4. Someone comes out as gay, bi, trans, etc.

There is a reason this person felt comfortable enough to tell you this. They trust you or that you won't actually go out and expose them. This is a very difficult thing to do, to come out, and it is not your place to tell the world for someone else without their express permission, that they are coming out even if you think your other friends/family would be cool with it. By attempting or actually outing someone, you are going against their trust in you and most likely killing your relationship, and you may even be putting them in danger. Don't do it.

5. Someone is doing serious illegal activity

With this one, keep in mind that simply having the knowledge about someone doing illegal activity and not exposing them could lead you to your own jail time. Hard one here too because you know by outing this person, most likely this will lead them to jail. If they have a family or some type of good life, you may feel as though you are the one destroying that dream or that life for them or breaking up a family, but you are not the one committing the crime and you cannot be held responsible for their personal actions. I would strongly advise you talk to this person and try to get them to stop whatever they are doing immediately for their sake and for their future, but if they refuse and it's too far gone, or again as in the addictions, they are putting you or other family/friends/or the community at large in danger physically or of going to jail yourself, then I think outing them is the best action.

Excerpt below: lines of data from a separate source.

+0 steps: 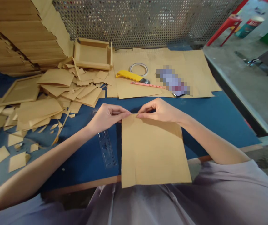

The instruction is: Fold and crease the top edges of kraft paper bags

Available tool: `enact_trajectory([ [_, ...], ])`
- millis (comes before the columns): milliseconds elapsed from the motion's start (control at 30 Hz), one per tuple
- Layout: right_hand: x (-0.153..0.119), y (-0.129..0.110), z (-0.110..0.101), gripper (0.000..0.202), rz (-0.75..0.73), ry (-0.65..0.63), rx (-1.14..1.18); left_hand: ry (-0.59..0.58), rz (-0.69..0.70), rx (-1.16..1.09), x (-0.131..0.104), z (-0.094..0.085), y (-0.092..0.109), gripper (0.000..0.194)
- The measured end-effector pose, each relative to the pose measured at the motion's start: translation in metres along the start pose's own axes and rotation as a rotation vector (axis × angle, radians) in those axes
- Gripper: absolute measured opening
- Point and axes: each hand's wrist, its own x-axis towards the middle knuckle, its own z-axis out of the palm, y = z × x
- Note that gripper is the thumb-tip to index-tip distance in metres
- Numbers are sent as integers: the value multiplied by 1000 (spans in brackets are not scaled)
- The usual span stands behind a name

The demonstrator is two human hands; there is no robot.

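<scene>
A brown sheet of cardboard (157, 150) hangs from both hands over the near edge of the blue table, with a crease running down its left side. My left hand (109, 115) pinches the top edge near the left corner, thumb against fingers. Just to its right, my right hand (161, 110) pinches the same top edge, the two sets of fingertips almost meeting. Under and beside my left hand lies a clear plastic ruler (107, 150) with cut-out shapes, partly hidden by the hand.
Cardboard scraps (40, 109) cover the table's left side, below tall cardboard stacks (19, 34). A shallow cardboard tray (93, 54) stands behind them. On flat sheets (190, 62) lie a yellow utility knife (129, 75), tape roll (138, 64), pink pencil (146, 85) and blurred phone (172, 82). Perforated metal (134, 25) stands behind.
</scene>
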Motion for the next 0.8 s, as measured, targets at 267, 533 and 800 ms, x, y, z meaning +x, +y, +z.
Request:
enact_trajectory([
  [267,0,-2,6,21,-75,18,4,10,11,69,0,3,-1,23],
  [533,1,1,11,24,-91,60,-16,57,38,116,-2,5,-1,26],
  [800,2,-1,15,24,-144,26,-100,13,84,207,-4,10,2,23],
])
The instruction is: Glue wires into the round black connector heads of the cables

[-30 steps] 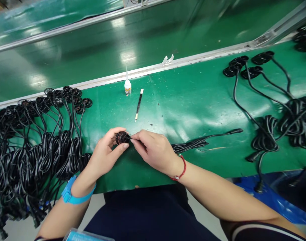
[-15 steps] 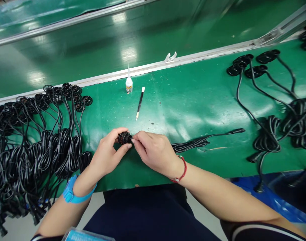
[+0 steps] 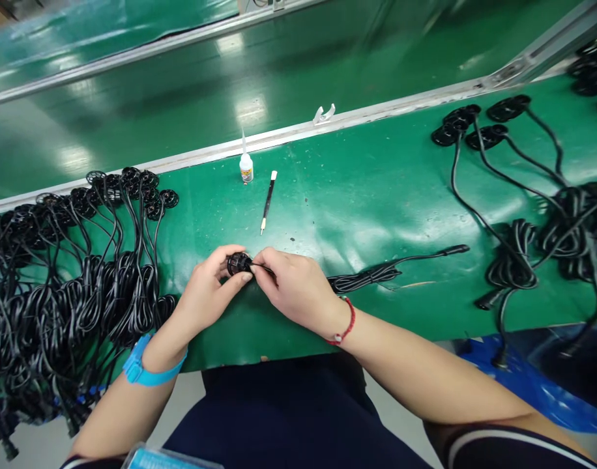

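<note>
Between thumb and fingers, my left hand [image 3: 208, 286] grips a round black plastic housing [image 3: 238, 262] with slots in its side. My right hand [image 3: 293, 283] pinches the black cable [image 3: 266, 268] where it leaves the housing's narrow end. To the right of that hand, a tied cable bundle [image 3: 367, 279] lies on the green bench, a straight length with a connector [image 3: 455, 249] running off it; the stretch under my right hand is hidden. Beyond my hands lie a black brush-like tool with pale ends [image 3: 268, 203] and a small white bottle [image 3: 246, 168] with a thin nozzle, standing upright.
Many coiled black cables with round housings [image 3: 132, 293] are heaped along the left. More coiled cables [image 3: 513, 257] and flat black heads [image 3: 508, 107] occupy the right. A metal rail [image 3: 201, 155] with a white clip [image 3: 324, 114] runs along the back edge.
My right fingers have shifted slightly off the housing's narrow end, and a stretch of cable now shows beneath them. The left hand keeps its hold. The whole view has shifted a little.
</note>
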`<control>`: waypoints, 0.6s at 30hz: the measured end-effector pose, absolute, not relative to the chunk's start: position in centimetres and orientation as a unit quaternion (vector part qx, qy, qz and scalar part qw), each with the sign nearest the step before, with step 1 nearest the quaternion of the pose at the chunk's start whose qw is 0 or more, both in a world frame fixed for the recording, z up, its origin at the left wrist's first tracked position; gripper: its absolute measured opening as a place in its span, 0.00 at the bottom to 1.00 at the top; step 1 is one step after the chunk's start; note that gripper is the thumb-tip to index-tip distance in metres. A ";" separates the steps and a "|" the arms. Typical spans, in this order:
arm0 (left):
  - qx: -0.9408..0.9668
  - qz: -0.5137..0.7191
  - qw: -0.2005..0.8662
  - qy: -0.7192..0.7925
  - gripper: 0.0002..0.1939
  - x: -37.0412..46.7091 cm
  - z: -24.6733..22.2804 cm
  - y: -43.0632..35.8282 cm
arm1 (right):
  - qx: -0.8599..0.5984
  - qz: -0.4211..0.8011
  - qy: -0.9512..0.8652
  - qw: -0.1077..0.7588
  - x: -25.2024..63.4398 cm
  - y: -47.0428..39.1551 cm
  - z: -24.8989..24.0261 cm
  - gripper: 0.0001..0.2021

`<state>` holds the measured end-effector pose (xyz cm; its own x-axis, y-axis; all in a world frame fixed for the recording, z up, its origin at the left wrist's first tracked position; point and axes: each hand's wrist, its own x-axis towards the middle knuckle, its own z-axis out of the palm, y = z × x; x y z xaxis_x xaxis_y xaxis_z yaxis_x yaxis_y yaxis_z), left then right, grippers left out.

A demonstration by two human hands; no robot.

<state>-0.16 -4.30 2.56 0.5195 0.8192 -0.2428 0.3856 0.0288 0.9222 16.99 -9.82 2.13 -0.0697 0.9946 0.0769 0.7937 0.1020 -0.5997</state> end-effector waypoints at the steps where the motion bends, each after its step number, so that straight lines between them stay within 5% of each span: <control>1: 0.658 0.200 0.570 0.449 0.18 -0.2 2.5 -4.3 | -0.632 0.207 -0.703 0.252 17.1 -9.9 2.2 0.06; 11: 0.583 0.205 0.640 0.456 0.20 -0.2 3.0 -4.3 | -0.595 0.130 -0.724 0.323 17.4 -10.1 2.0 0.12; 18: 0.624 0.187 0.614 0.445 0.24 -0.6 3.1 -4.6 | -0.617 0.139 -0.717 0.292 17.6 -10.1 2.3 0.11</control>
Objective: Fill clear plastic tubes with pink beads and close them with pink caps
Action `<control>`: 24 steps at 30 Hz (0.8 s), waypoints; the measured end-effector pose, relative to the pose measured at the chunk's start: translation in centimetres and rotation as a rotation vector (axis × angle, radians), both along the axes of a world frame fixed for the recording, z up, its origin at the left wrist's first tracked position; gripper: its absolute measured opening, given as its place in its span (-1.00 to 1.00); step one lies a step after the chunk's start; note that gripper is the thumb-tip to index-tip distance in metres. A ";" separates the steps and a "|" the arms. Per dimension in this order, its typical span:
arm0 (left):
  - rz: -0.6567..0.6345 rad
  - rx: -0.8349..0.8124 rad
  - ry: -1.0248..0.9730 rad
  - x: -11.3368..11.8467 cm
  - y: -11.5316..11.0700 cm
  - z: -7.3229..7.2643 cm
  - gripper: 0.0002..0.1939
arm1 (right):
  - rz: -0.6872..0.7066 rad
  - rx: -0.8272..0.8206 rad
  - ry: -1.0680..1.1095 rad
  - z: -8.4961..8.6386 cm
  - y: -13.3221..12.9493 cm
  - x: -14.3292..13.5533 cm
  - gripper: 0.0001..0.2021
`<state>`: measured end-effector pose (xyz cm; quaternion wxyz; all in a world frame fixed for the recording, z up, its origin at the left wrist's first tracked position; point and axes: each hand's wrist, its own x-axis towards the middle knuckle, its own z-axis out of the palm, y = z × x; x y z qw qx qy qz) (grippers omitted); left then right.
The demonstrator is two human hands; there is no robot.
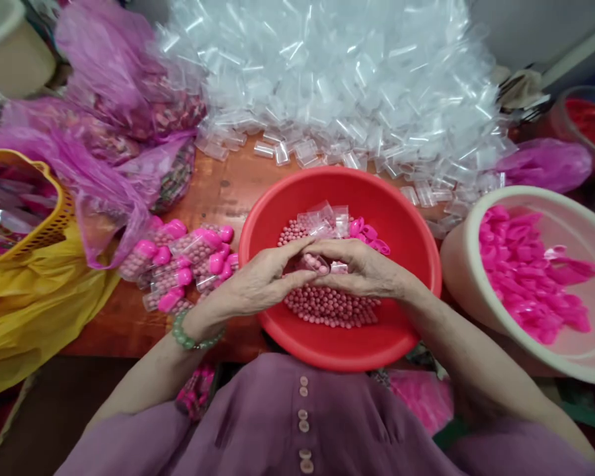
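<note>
Both hands meet over a red basin (344, 354). Between the fingertips of my left hand (258, 281) and my right hand (369, 270) is a small clear plastic container (316, 264) with pink beads in it. Its mouth seems turned toward me, and the fingers hide much of it. Loose pink beads (332, 309) cover the bottom of the basin beneath. Just beyond the fingertips, several clear containers (322, 221) lie on the beads, beside a few bright pink caps (369, 233).
A large heap of clear containers (327, 86) spreads across the back. Filled, pink-capped containers (178, 261) lie left of the basin. Further left are purple bags (109, 73) and a yellow basket (54, 211). On the right stands a white bucket (459, 244) of pink caps.
</note>
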<state>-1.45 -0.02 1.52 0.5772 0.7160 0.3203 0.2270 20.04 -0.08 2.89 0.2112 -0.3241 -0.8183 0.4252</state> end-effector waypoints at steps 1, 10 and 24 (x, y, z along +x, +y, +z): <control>0.018 -0.048 -0.037 0.3 0.1 0.0 -0.47 | -0.006 -0.002 0.006 0.2 0.1 0.0 -0.79; 0.337 -0.083 -0.243 1.7 0.3 0.4 -0.81 | -0.157 0.061 -0.154 2.3 2.2 3.4 -0.76; 0.334 -0.227 -0.288 2.3 0.3 0.0 -0.81 | -0.089 0.209 -1.051 -4.3 0.5 5.9 -0.72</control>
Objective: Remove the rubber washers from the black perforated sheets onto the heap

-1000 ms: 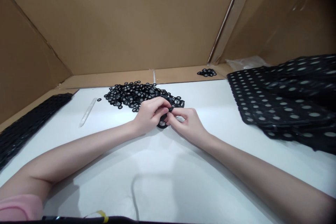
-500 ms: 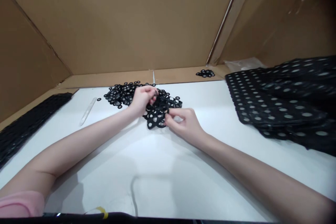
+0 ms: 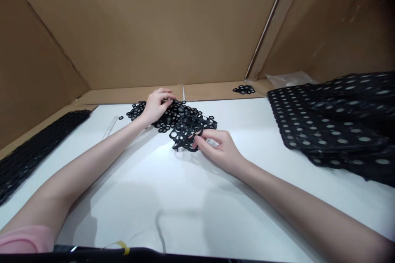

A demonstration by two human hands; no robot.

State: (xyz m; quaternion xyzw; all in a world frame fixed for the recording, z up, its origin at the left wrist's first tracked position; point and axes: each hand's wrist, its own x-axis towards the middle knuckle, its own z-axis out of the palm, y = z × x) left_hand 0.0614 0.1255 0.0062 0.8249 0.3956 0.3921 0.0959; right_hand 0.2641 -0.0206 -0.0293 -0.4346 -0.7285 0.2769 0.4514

6. Someone is being physically/sexually abused

For me personally, this would be a no brainer, to expose the abuser to the police, however, these cases can be a lot more complicated then that. A lot of times, especially if you find this out, vs. you are told about it, the person can be in denial about it, or you may risk putting the victim in more danger by exposing the perpetrator, or it may be hard to prove without evidence--meaning, it may continue on even after you expose the perp without solid proof. Very difficult situations.

If an adult victim is open to your help, help them document and record evidence for the police or get them to a shelter asap. I would not advise confronting the perp because you may be putting yourself or the victim at risk/danger especially if they have been known to be violent. Get the police and various other organizations involved. For children, you must expose. Often times, they do not have a voice, or other family/friends may refuse to believe them, but if you have the knowledge, report this immediately to an authority.


1|0
48

Most Helpful Guy

  • Someone struggling with SSA, especially if it's unwanted SSA comorbid with OCD, needs help. Spiritual and probably psychological too. However, that help should always come from a party that is outside of the normal circles.

    Telling another family member right off the bat is very dangerous, and not everyone in the family will be prepared to deal with the issue in a mature or constructive manner. Nor will they necessarily be able to control their level of disgust long enough to address the issue without resorting to disrespect of the individual. And this will only drive the individual even further down the wrong path, as they get angry and rebel in order to retaliate.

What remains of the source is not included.